Cold sweat covered me, but I was hot from blood boiling my brain. I stopped walking.

The vagrant hustled over in front of me. He stood an arm's length away.

I stepped closer. "Do you know you're being a fuckin' hypocrite?"

"Yes, in a way," he said.

"I'm doing exactly what you do," I said.

"Right, you're ignoring your emotions and following your logic."

"I won't brainwash myself with guilt. Negative emotions make us do retarded shit." I pointed at him and said, "You told me that."

“Then don't be honest out of guilt," he said. "Be honest out of love. You love her too much to continue deceiving her after all she's done for you?”

Premature tears formed on my eyes. I blinked them away. “Fuck you and you guilt-trip tactics.

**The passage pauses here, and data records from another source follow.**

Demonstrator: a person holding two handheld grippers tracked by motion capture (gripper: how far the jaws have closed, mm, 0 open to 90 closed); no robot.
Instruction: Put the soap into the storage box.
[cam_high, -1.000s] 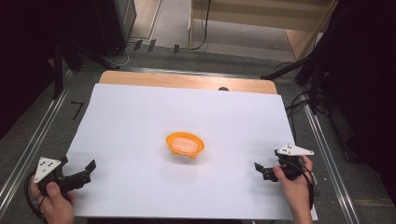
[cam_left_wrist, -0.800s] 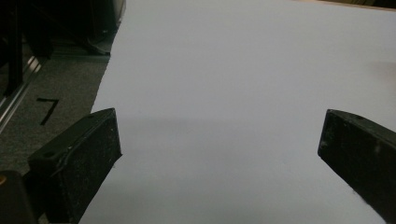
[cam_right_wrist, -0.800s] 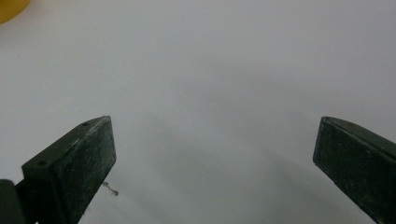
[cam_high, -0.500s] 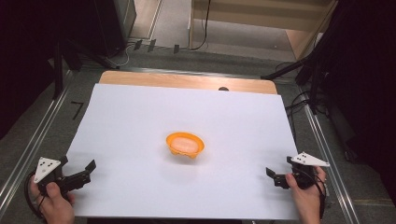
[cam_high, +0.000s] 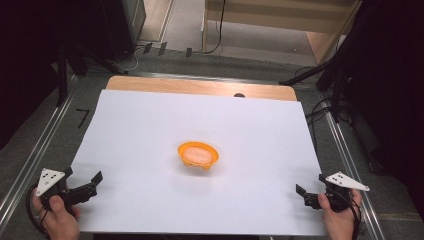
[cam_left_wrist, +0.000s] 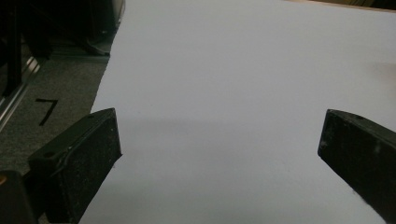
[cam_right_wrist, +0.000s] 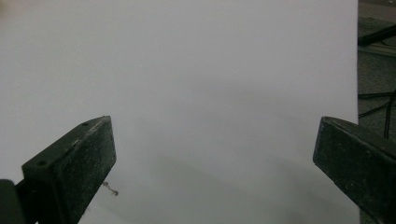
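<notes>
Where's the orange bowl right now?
In the high view, the small orange plastic bowl sits near the middle of the white sheet, apart from the left gripper and right gripper.

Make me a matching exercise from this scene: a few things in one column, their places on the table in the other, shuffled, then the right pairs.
Things:
1. orange bowl
2. left gripper
3. right gripper
4. wooden table edge

Places:
A. near right corner of the white sheet, jaws open
B. strip showing beyond the far edge of the sheet
C. middle of the sheet
D. near left corner of the sheet, jaws open

Pairs: 1-C, 2-D, 3-A, 4-B
</notes>
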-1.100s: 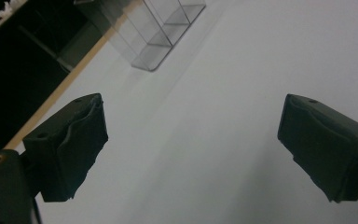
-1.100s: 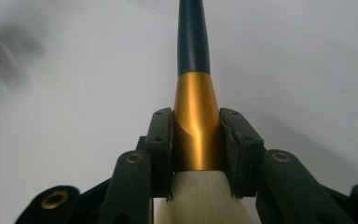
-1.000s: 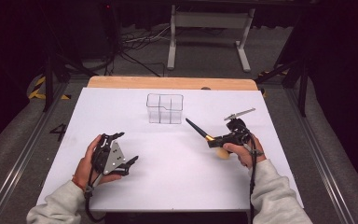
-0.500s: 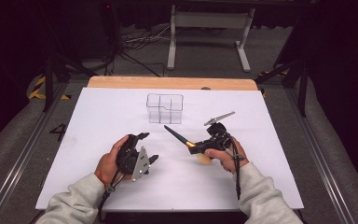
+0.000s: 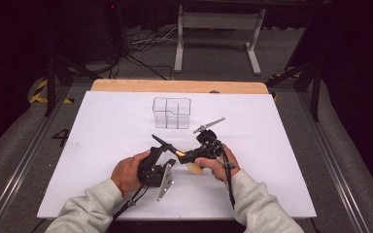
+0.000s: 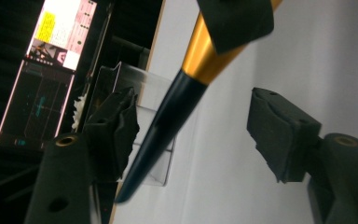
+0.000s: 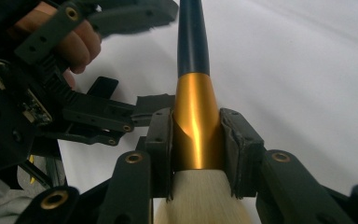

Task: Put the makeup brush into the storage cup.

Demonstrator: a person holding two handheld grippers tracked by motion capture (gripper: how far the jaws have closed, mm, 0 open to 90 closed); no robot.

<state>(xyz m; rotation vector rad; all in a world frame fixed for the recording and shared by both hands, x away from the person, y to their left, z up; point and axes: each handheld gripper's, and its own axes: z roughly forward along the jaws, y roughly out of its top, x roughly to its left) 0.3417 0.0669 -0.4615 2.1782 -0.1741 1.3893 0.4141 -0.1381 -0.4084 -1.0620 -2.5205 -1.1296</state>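
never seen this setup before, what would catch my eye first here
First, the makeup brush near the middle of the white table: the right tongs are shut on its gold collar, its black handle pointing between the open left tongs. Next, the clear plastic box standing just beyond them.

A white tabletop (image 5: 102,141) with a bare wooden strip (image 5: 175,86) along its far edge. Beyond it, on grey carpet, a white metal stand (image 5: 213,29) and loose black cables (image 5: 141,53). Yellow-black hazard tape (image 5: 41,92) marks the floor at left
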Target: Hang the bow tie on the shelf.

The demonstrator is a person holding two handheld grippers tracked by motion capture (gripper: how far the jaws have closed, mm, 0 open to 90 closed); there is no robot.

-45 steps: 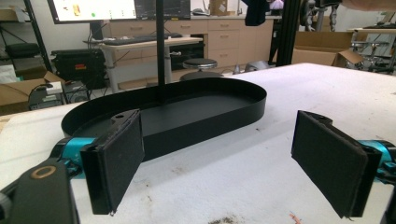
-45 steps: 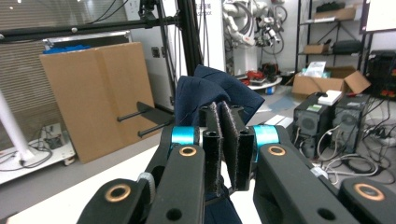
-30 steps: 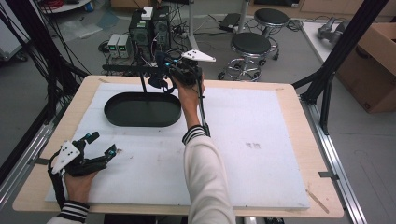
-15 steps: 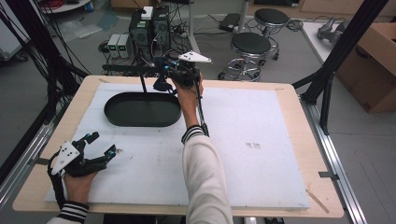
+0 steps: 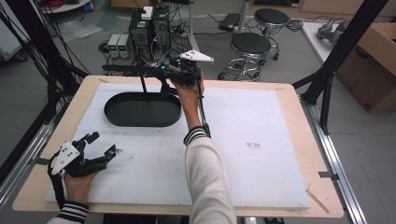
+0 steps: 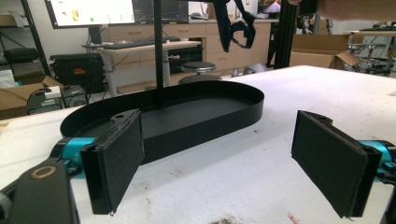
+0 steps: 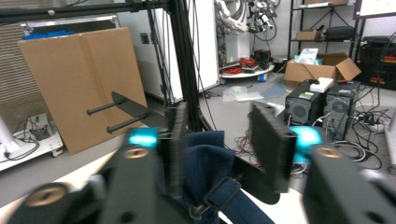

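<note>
Right claw point(image 5: 176, 74) is up high at the far edge of the tabletop point(image 5: 280, 154), at the top of the black stand point(image 5: 142, 84) that rises out of the oval tray point(image 5: 140, 122). Its jaws have just been opening, and they now stand about half apart. In the right gripper view the dark blue cloth point(image 7: 205, 163), straps and all, sits between the pads point(image 7: 273, 149), but they no longer seem to pinch it. So this looks like the release step: the cloth is being left to hang on the stand.

From the left gripper view the cloth point(image 6: 236, 23) dangles beside the post, above the tray's far end. What exactly it is hooked on I cannot make out.

Left claw point(image 5: 103, 143) lies low near the front left corner of the tabletop, jaws spread wide with nothing in them, pointing toward the tray.

Next move, as I read it, is for the right claw to finish letting go and back straight off the cloth. The pads must not drag a strap along, since a snag could pull the piece off the stand. The crossbar point(image 5: 126, 69) runs out to the left, so the retreat wants to go back toward the person.
</note>
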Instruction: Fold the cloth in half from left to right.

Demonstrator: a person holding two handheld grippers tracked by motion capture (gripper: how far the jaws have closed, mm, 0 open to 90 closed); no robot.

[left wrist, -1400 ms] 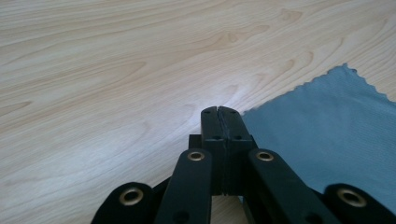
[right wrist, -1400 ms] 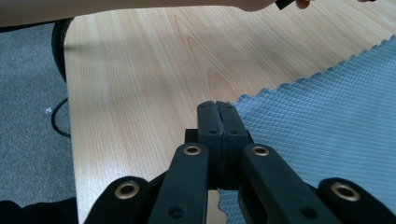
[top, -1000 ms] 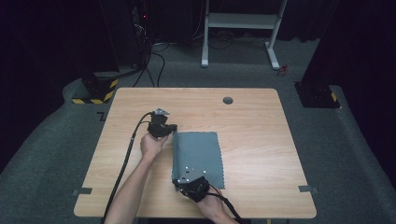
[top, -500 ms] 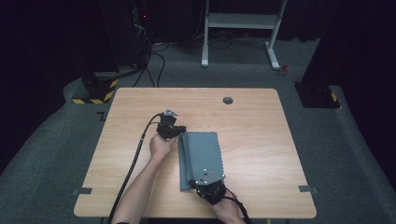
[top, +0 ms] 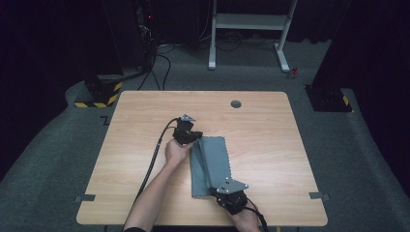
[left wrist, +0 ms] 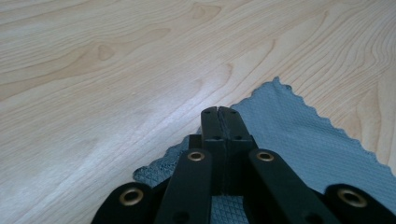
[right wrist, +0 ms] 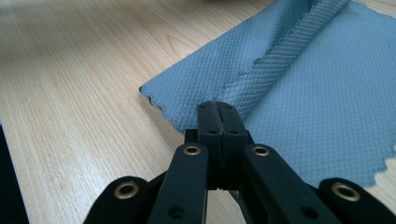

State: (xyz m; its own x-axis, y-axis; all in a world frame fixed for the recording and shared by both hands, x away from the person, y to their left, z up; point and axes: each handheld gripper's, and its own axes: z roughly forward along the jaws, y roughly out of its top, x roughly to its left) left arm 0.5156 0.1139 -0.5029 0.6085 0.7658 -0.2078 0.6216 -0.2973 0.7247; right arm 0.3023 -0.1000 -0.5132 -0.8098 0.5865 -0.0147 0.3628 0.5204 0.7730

Now– whoever the fuck you are– move out of my way.”

“Fine, but first let me show you one thing.” He reached into his pocket and pulled out a notepad. “This belonged to my sister when she was six. She had a lethal disease which caused her skin to blister and get infected.” He flipped through the pages of the notepad and stopped somewhere in the middle. “She loved to draw.” He held the opened notepad close to my eyes. The page it was opened to showed a shitty pencil drawing of a fish leaping out of a pond. “Drawing this was the very last thing she did before her death.”

A tingling sensation spread under my face.

He said, “To my sister's final moments, she was glad that she had been born.” He lowered the notepad to his side. “Your assessment of her life is just as biased as her assessment. There is no objective standard for how good life has to be. We decide for ourselves.”

His words and that drawing somehow made me nauseous. My eyelids lowered and more sweat covered me. People like his half sister were nothing new to me, and neither were his arguments, but his blatantly emotional persuasion was still stomping on my brain.

I nodded just slightly enough for him to notice.

The vagrant nodded back. He stepped aside onto the grass.

I walked down the curvy path like a zombie. His sister's drawing of a fish leaping out of a pond flashed before my eyes. It kept flashing over and over. By the time I got to the gate of the park, the game ended. I couldn't imagine going through with the plan I had for my wife. Instead, while I strolled down a few city blocks, I imagined the rest of my life on fast forward.

I wish it could've gone by that fast.


Instead of letting someone else impregnate my wife, I filled her up. When my son was a grown boy, I finally found the vagrant, Conor, in Washington Square Park again. It was just before dawn again, too. I still looked like a Nazi, only with a beard, and Conor still looked like a vagrant. I talked with him about my wife and son, and I thanked him for convincing me to be honest.

Conor cracked a little smile and said, “I have to be honest, too. That notepad with the drawing was just litter that I found, and I never even had a sister.”

I collapsed onto the grass in moans and laughter.